▸ Exercise instructions
An exact copy of the entries is required, with every image omitted.

Stored records
┏━━
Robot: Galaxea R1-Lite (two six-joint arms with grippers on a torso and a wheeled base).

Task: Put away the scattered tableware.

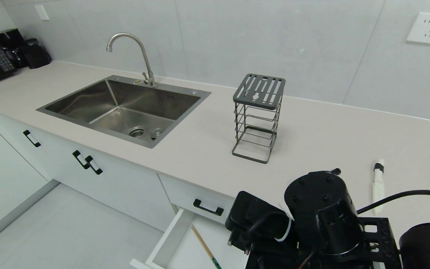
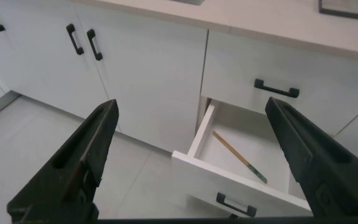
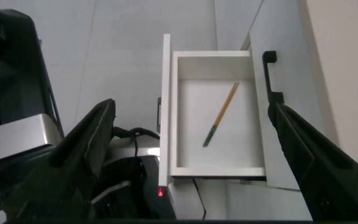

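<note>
Under the worktop (image 1: pixel 207 142) edge, a white pulled-out drawer (image 1: pixel 165 239) is cut off by the frame and part hidden behind a black arm (image 1: pixel 323 213). Inside it lies a slim wooden chopstick with green tip (image 3: pixel 221 115), slantwise on the drawer floor; cannot tell whether one stick or two pressed together. On the worktop at the right, a slender white utensil with black collar (image 1: pixel 378 183), lower end crossed by a black cable (image 1: pixel 405 193); kind unclear. A dark wire rack with slotted top (image 1: pixel 258 117) stands upright between the utensil and the stainless steel sink (image 1: pixel 144 99). The left gripper (image 2: pixel 190 104) has fingers spread wide, holding nothing, out in front of the drawer. The right gripper (image 3: pixel 191 106) has fingers equally wide, empty, above the open drawer.
</note>
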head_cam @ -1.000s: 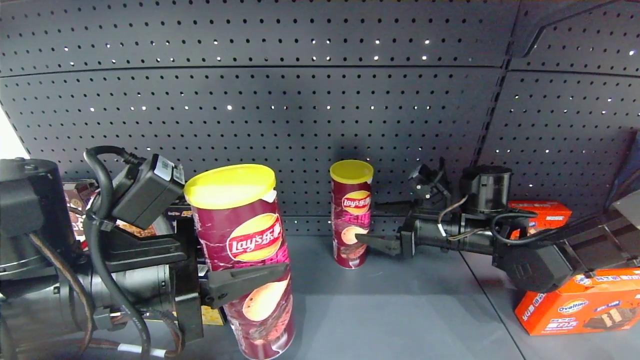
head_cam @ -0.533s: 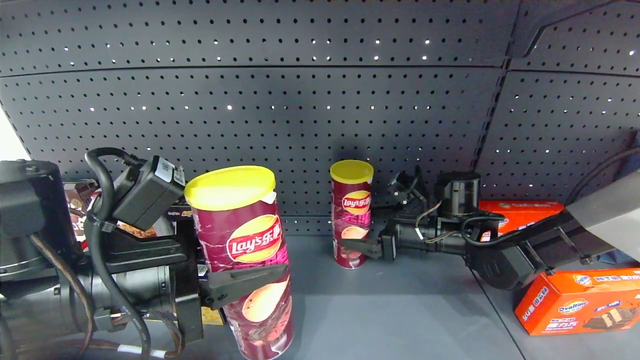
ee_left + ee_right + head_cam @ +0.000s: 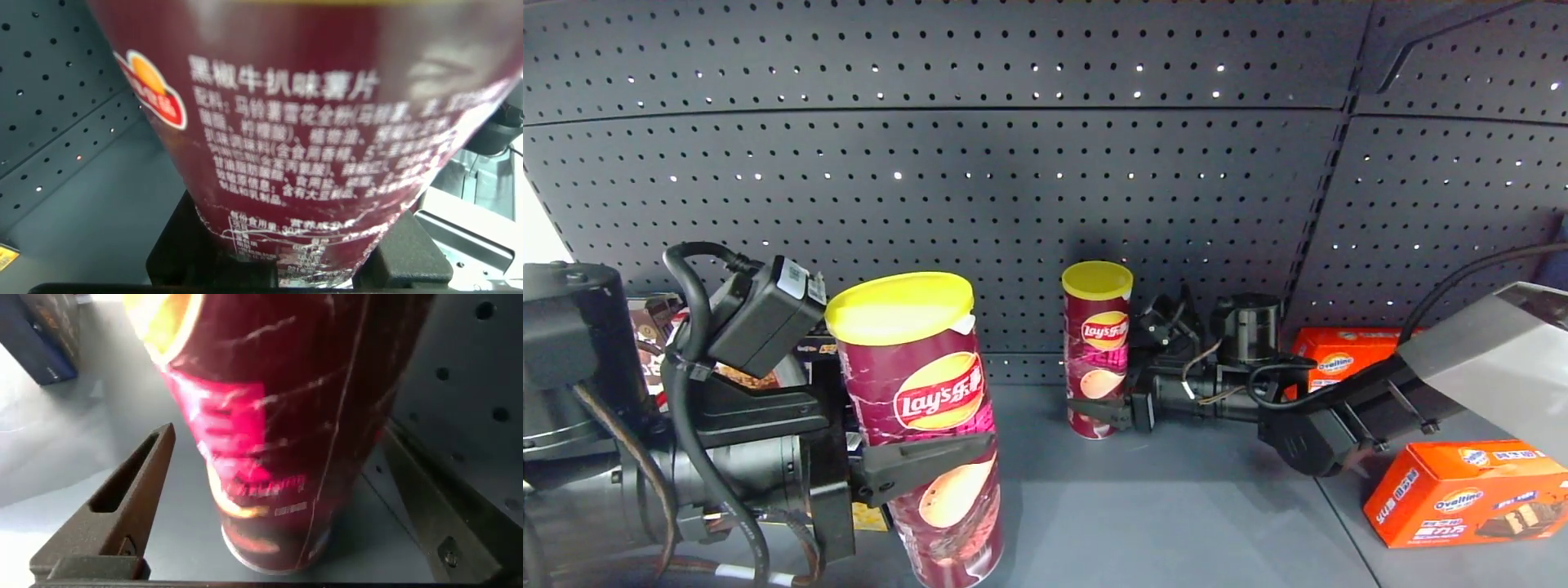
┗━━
▸ Answer below
Robot: Galaxea R1-Lite (two six-joint arms with grippers on a torso and a wheeled base).

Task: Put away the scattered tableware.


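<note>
Under the worktop (image 1: pixel 207 142) edge, a white pulled-out drawer (image 1: pixel 165 239) is cut off by the frame and part hidden behind a black arm (image 1: pixel 323 213). Inside it lies a slim wooden chopstick with green tip (image 3: pixel 221 115), slantwise on the drawer floor; cannot tell whether one stick or two pressed together. On the worktop at the right, a slender white utensil with black collar (image 1: pixel 378 183), lower end crossed by a black cable (image 1: pixel 405 193); kind unclear. A dark wire rack with slotted top (image 1: pixel 258 117) stands upright between the utensil and the stainless steel sink (image 1: pixel 144 99). The left gripper (image 2: pixel 190 104) has fingers spread wide, holding nothing, out in front of the drawer. The right gripper (image 3: pixel 191 106) has fingers equally wide, empty, above the open drawer.
</note>
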head_cam @ -1.000s: 
head_cam @ -0.533s: 
ee_left + ee_right + head_cam @ +0.000s: 

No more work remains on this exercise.